Un chirurgien plasticien qui avait renoncé à son permis il y a quelques années en raison d’une procédure esthétique bâclée a été retrouvé mort dans la piscine d’une maison de luxe.
Sarva Aldoori, 71 ans, a été retrouvée mardi dans une piscine à Bakersfield, en Californie.
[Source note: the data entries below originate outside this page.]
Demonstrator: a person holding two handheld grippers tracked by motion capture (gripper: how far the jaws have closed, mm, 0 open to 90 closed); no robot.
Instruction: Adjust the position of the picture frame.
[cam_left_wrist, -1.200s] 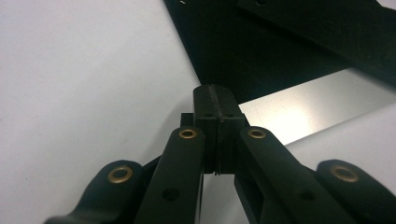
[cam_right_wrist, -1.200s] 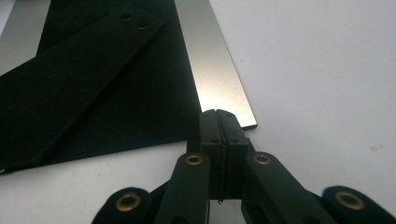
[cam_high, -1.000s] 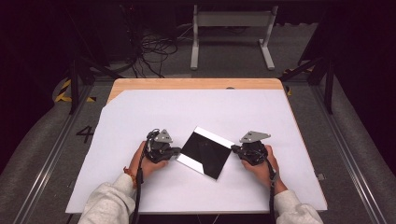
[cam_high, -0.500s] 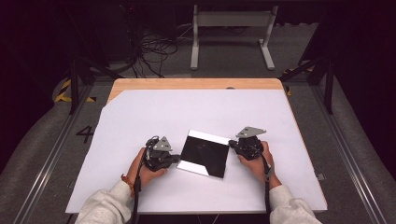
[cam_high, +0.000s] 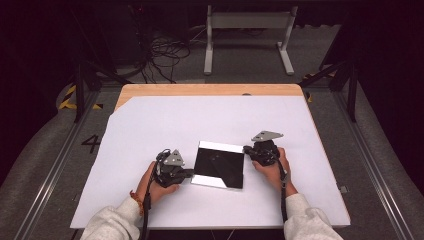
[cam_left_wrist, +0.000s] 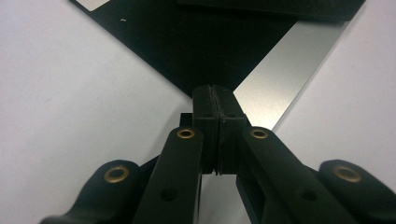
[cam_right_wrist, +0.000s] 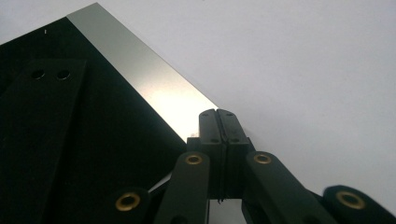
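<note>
across the last second the black square panel (cam_high: 219, 164) has turned on the white sheet (cam_high: 150, 125): a second ago it lay as a diamond, one corner toward the upper left of the high view, and now its edges run almost parallel to the table's front edge. both hands have shifted a little with it, the left gripper (cam_high: 190, 173) drawing down toward the lower left and the right gripper (cam_high: 246, 150) staying at the panel's upper right. this reads as the panel being nudged square by pushing at two opposite corners, and that squaring looks close to done

the left gripper's jaws are pressed fully together with nothing between them, their tip at the panel's lower left corner; in the left gripper view the closed tip (cam_left_wrist: 214, 95) sits right at that corner. the right gripper's jaws are likewise closed tight and empty, and in the right gripper view the tip (cam_right_wrist: 219, 116) meets the pale strip at the panel's corner. whether either tip actually presses the edge cannot be told

the panel lies flat just below the centre of the high view, between the two grippers. it is thin, glossy and dark, mirror-like, with a bright silvery band (cam_right_wrist: 149, 88) along two opposite edges
</note>
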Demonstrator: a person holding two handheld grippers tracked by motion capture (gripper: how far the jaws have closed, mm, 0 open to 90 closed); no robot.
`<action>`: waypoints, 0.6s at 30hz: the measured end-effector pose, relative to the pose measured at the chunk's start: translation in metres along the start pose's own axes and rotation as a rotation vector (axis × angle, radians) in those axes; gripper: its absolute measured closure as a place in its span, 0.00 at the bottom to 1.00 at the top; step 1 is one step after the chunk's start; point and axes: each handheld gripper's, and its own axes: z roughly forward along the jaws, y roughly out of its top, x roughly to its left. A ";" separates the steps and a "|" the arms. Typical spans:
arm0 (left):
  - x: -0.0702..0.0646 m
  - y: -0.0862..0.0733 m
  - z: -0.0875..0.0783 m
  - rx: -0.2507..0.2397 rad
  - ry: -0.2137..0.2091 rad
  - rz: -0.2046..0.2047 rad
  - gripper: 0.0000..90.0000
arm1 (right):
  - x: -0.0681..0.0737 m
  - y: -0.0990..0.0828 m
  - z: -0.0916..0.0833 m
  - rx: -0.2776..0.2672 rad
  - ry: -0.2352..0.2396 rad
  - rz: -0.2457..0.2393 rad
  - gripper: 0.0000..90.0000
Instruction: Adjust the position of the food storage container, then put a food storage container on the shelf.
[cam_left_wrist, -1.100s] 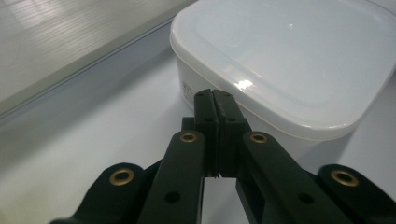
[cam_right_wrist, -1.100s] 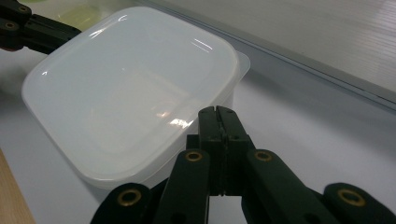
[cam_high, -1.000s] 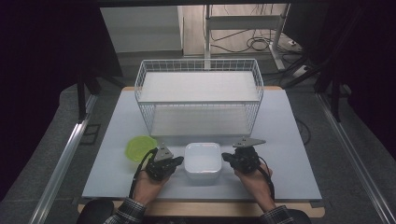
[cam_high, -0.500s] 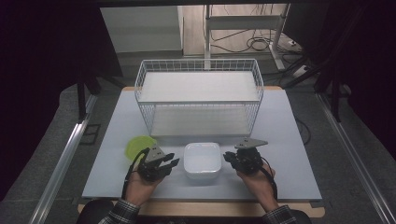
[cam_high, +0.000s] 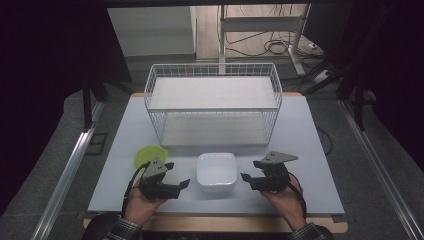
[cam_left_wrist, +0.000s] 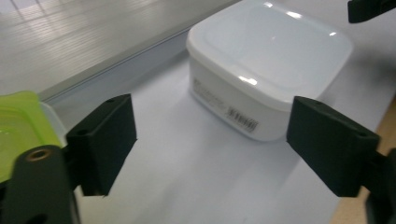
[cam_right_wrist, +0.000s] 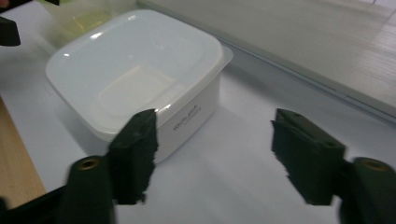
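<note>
Setting: dim room with cables on the far floor; a pale table top (cam_high: 310, 150) on a wooden base holds the work.
Task's thing: white lidded plastic container (cam_high: 216, 171), square with rounded corners, standing flat near the near edge of the table, between the two grippers and apart from both; a small printed label shows on its side wall.
Left gripper (cam_high: 181, 185): just left of the container, jaws spread wide and just been opening, nothing between them; in the left gripper view the container (cam_left_wrist: 268, 70) lies ahead of the gap, untouched.
Right gripper (cam_high: 247, 177): just right of the container, jaws likewise spread and just been opening, with bare table between them; in the right gripper view the container (cam_right_wrist: 135, 74) sits ahead and to the left of the gap.
Green container (cam_high: 149, 156): a lime-green lidded tub just far-left of the left gripper, close by its body.
Wire basket (cam_high: 213, 75): white mesh, two-level, standing on the far half of the table, beyond the container.
Step in hand: judged, both claws stand released beside the container.
Risk, grip: the walls look smooth and glossy, so a pinch from one side alone could let it slide or tip.
Risk, lid: squeezing high on the rim might pop or bow the lid.
Risk, neighbour: a wide swing of the left hand could knock the green container.
Risk, basket: lifting too low towards the far side could catch the wire rim.
</note>
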 end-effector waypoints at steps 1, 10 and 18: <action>0.000 0.000 0.000 -0.001 -0.028 0.003 0.14 | -0.002 -0.001 -0.002 -0.018 0.017 -0.003 0.24; -0.003 -0.001 0.003 0.023 -0.025 0.042 0.09 | -0.002 -0.004 0.000 -0.013 0.021 -0.015 0.16; -0.006 -0.002 0.007 -0.007 -0.040 0.090 0.05 | 0.002 -0.001 0.004 -0.024 0.020 -0.031 0.10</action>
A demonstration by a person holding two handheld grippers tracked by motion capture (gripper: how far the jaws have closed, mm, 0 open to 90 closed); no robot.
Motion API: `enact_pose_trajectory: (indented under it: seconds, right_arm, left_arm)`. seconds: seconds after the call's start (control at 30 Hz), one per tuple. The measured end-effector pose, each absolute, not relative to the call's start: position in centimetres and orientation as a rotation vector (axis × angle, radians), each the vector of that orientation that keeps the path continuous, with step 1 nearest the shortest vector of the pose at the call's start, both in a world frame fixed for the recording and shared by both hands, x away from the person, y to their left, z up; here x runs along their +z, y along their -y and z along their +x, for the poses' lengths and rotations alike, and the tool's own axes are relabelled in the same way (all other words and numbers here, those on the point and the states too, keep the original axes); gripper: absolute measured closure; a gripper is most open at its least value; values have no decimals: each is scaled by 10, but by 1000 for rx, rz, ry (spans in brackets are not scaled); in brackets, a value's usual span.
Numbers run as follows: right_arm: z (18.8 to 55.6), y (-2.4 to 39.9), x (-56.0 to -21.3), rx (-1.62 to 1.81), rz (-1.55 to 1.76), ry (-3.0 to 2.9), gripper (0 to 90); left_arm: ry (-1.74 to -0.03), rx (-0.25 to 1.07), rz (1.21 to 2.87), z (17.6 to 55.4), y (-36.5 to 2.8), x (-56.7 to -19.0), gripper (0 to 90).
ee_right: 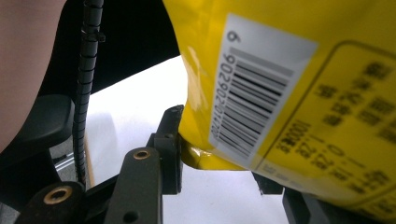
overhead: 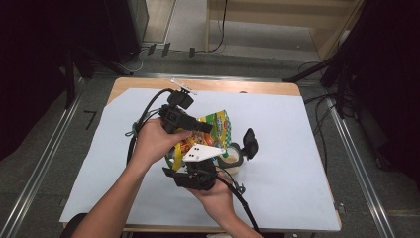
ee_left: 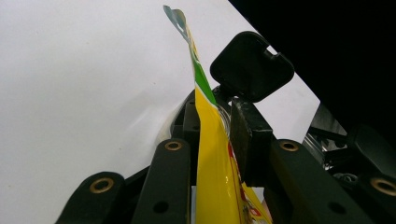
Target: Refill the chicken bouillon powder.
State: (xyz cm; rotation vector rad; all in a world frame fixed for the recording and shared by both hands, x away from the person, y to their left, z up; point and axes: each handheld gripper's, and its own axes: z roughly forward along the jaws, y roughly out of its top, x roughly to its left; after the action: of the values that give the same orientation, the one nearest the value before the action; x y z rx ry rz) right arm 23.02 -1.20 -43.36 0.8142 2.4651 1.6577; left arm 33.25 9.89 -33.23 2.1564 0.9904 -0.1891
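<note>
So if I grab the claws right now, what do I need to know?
Left claw: shut on the yellow snack bag, pinching its flat edge.
Right claw: shut on the same bag's lower corner, near the barcode.
The bag hangs between both claws above the white sheet. A small container with an open black lid sits beside it.
Done: bag gripped by both.
Left: probably opening it; bag looks sealed.

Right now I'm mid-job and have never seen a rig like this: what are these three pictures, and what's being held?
No robot here: a person holds a hand-operated gripper in each hand. The high view looks down on a table covered with a white sheet. The other two pictures come from cameras riding on the grippers, looking along their black jaws. The left gripper pinches the thin top edge of a yellow snack bag. The right gripper clamps the same bag near its barcode. Beside them stands a small cup with a black lid flipped open.
</note>
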Motion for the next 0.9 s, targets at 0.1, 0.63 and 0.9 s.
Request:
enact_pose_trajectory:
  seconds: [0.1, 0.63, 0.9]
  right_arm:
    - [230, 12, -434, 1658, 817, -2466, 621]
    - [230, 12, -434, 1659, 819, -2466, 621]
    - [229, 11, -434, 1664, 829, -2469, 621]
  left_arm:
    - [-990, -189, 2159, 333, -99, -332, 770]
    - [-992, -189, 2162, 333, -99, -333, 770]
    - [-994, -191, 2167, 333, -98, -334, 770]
Elle a été publiquement identifiée le lendemain par le coroner du comté de Kern.
Les circonstances entourant la mort du chirurgien plasticien, comme ce qui l’a tuée, comment elle s’est retrouvée dans la piscine et combien de temps elle est restée dans l’eau avant d’être retrouvée, ne sont pas claires.
La police n’a pas précisé si Aldoori était propriétaire de la maison où elle a été trouvée, située dans le pâté de maisons 1 400 de Pineglen Drive.
Mais les archives publiques montrent qu’elle vit dans une maison du quartier depuis 2006, dont la valeur est estimée à environ 780 000 dollars, selon Zillow.
Le département de police de Bakersfield a déclaré qu’il enquêtait sur la mort d’Aldoori et n’a pas déclaré publiquement si un acte criminel était suspecté.
Le Daily Mail a contacté le service de police de Bakersfield pour obtenir des commentaires et des informations supplémentaires.
Aldoori a passé 35 ans à travailler comme médecin spécialisé dans la chirurgie OBGYN et les procédures esthétiques.
Sarva Aldoori, 71 ans, chirurgien plasticien, a été retrouvé mort dans sa piscine à Bakersfield, en Californie.
La police a déclaré qu’Aldoori avait été retrouvée dans une maison située dans le pâté de maisons 1 400 de Pineglen Drive, et les archives publiques montrent qu’elle vivait dans la maison de 780 000 $ située dans le pâté de maisons.
Avant de transmettre sa licence médicale en 2024, elle était l’un des deux médecins du personnel de Bella Health and Beauty, une clinique de chirurgie plastique du nord-est de Bakersfield.
Le site Web de la clinique indique qu’Aldoori est spécialisé dans la santé et le bien-être des femmes, ainsi que dans la chirurgie esthétique.
Les dossiers du State Medical Board of California examinés par KGET montrent qu’Aldoori a été sanctionnée et forcée de renoncer à sa licence pour une procédure cosmétique bâclée en 2016 qui a tué un patient.
Elle a été placée en probation pendant sept ans après avoir été accusée en 2021 de ne pas être suffisamment formée pour pratiquer une liposuccion et une abdominoplastie sur un patient décédé cinq ans plus tôt.
Le patient est décédé d’une embolie graisseuse, qui se produit lorsque des particules de graisse pénètrent dans la circulation sanguine et bloquent les vaisseaux sanguins, empêchant l’oxygène de circuler dans le corps, ce qui peut entraîner une grave insuffisance respiratoire.
En mars 2024, le California Medical Board a conclu qu’Aldoori n’avait pas respecté les conditions de sa probation, ce qui a entraîné la révocation de sa licence de médecin.
Aldoori a renoncé à sa licence médicale en 2024, mais avant cela, elle était l’un des deux médecins qui travaillaient chez Bella Health and Beauty, la clinique de chirurgie plastique illustrée ici.
Il y a eu plusieurs décès notables liés à la chirurgie esthétique cette année.
En mars, une TikTokeuse populaire de 47 ans, Rachel Tussey, a subi une lésion cérébrale anoxique après avoir prétendument pris des analgésiques et fait une surdose après avoir subi une abdominoplastie.
Fin mai, la mondaine Hilde Lynn Helfenstein a été retrouvée morte au luxueux hôtel Rosewood à Sao Paulo, au Brésil, peu après avoir subi une intervention esthétique non divulguée dans le pays.
Le chirurgien plasticien d’Helfenstein aurait retrouvé son corps dans sa chambre d’hôtel au milieu d’une bouteille de vodka vide, de médicaments sur ordonnance et de verre brisé après l’avoir vérifiée car il n’avait pas pu joindre la femme par téléphone.
En mai également, une mère du Kentucky, Kenley Milan Aponte, est décédée après avoir subi une chirurgie esthétique en Floride quelques semaines seulement avant le décès d’un adolescent associé à la même clinique, ont indiqué les avocats de la famille.